18 Mart 1915 günü, havacılarımız erken saatlerde yaptıkları keşif raporunu şu şekilde vermişlerdir:

“Bozcaada önünde, 40 düşman gemisi sayıldı. Bunlardan; 19’u ağır, 3’ii hafif olmak üzere 22’si kruvazör, diğerleri; şilep, destek gemisi ve uçak taşıma gemileridir. Sayıları tam olarak saptanamayan denizaltılar görülmüştür. 6 adet zırhlı İngiliz gemisi, muharebe düzeninde boğaza doğru ilerlemekte ve Fransız gemileri de demir almaktadır. ”
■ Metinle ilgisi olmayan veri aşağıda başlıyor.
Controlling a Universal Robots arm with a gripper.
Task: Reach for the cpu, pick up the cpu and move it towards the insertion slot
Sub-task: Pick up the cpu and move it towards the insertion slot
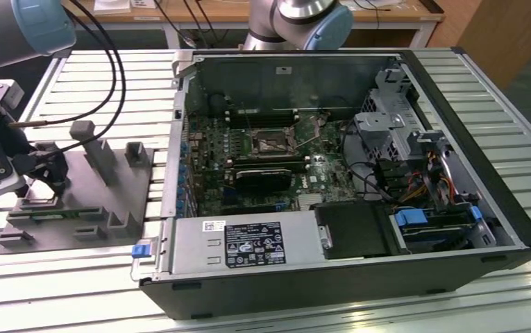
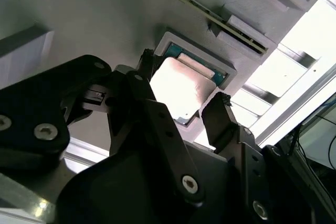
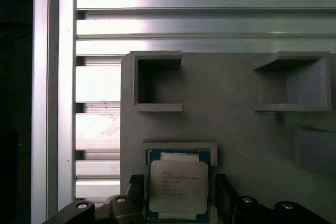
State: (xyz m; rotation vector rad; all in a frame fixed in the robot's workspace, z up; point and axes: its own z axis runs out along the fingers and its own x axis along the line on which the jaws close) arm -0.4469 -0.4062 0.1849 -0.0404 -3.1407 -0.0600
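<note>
The cpu [image 3: 178, 187], a flat silver square with a teal rim, lies in a shallow square recess of the grey fixture plate [image 3: 247, 145] on the exterior view's left. My gripper [image 1: 43, 187] hangs low right over it. In both wrist views the two black fingers stand one on each side of the cpu [image 2: 181, 85], with a small gap to its edges, so the gripper [image 2: 184, 80] is open around it. The insertion slot [image 1: 270, 142], a dark square socket with a silver frame, sits on the motherboard inside the open computer case [image 1: 450, 104].
Grey posts and blocks [image 1: 94, 149] rise from the fixture plate close beside the gripper. Square pockets [image 3: 157, 82] lie just beyond the cpu's recess. The case wall [image 1: 177, 139] stands between fixture and motherboard. Cables [image 1: 107, 76] trail from the arm over the slatted table [image 1: 89, 277].
</note>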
Sonuç olarak; 18 Mart Muharebeleri’nde sabahın erken saatlerinde yapılan Türk hava keşfinde, düşman donanmasının harekete geçerek boğaza yaklaşmakta olduğu, zamanında Çanakkale Müstahkem Mevki Komutanlığı’na bildirilmiş ve alarm halinde bekleyen Türk birliklerinin gerekli önlemleri almalarına yardım etmişti.

İkinci evrede Düşman 25 Nisan’da geri püskürtülmüş, fakat uygun çıkarma uçağının bulunmaması ve yakın hava desteğinin olmayışı nedeniyle savaş çok büyük kayıplarla sonuçlanmıştır. 25 Nisan 1915’te Fransız ve İngiliz kuvvetleri Gelibolu Yarımadası’na çıkarma yaptıklarında, savaş bir deniz harekâtı olmaktan çıkmış ve kara harekâtına dönüşmüştür. Fransız kuvvetlerine eşlik etmek için 8 uçaklık ek bir filo olan Escadrille M.F 98T Bozcaada’da boşaltılmıştır. Üçüncü evrede, Türk direnişi ve hava-yer desteği, düşman askerlerini Ağustos’ta Suvla Körfezinden çıkarma yapmaya zorlamıştır. Dördüncü evrede, Müttefikler Çanakkale harekâtından vazgeçmeye karar vermişlerdir. Aralık ayında Suvla körfezinden askerleri ve müttefik uçakları çekilmiştir. On beş gün sonra güçlü bir hava kuvvetinin desteklediği Türk Ordusu, bu bölgedeki egemen güç olarak kabul edilerek, İlyas Bumu işgal güçlerince boşaltılmıştır.

Bir dönem öncesi “gittiler, geçemediler, geçemeyecekler… ” dedirten düşman bunca hazırlık ve güce rağmen bu cümleyi tekrar ettirmekle kalmıştır.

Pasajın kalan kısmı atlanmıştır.